I started up my Little House on the Prairie season 1 DVDs last week and they have been quite enjoyable. That show is my childhood. I’ve seen every episode countless times and can usually tell which episode it is within the first 30 seconds of the first scene. It’s great to watch it without commercials. It’s odd how when you watch it on TV, as I have been for over 25 years, that it is the same commercials every time. Bankruptcy lawyers, medication for the elderly, electric tomato slicers, any number of “as seen on TV” products. Now I can watch it commercial free. And it still takes about 50 minutes to watch. Shows were so long back in the day.
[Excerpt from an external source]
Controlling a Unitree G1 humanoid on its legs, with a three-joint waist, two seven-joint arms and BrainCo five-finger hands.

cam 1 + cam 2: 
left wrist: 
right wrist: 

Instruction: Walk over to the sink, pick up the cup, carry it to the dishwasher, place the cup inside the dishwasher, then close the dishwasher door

Winter season is fast approaching on Little House. Knowing the show was filmed in California and that Michael Landon probably never stepped foot in Minnesota in the middle of January, it’s sometimes laughable how flippantly they treat the weather. But it does make me think about the real Ingalls and how the hell they survived living here on a day like today. A little log cabin with only a fire place and a thin comforter to keep them warm. Riding in wagons with the bitter wind whipping in their faces. Women forced to wear dresses while the freezing wind and snow blows up their skirts. How did they do it? I can’t handle getting a warm car ride into work and having to stand outside waiting to cross the street from where I was dropped off to get inside the heated building I work in.

I can barely handle being inside. I’m still shivering.

They should really turn up the heat in here.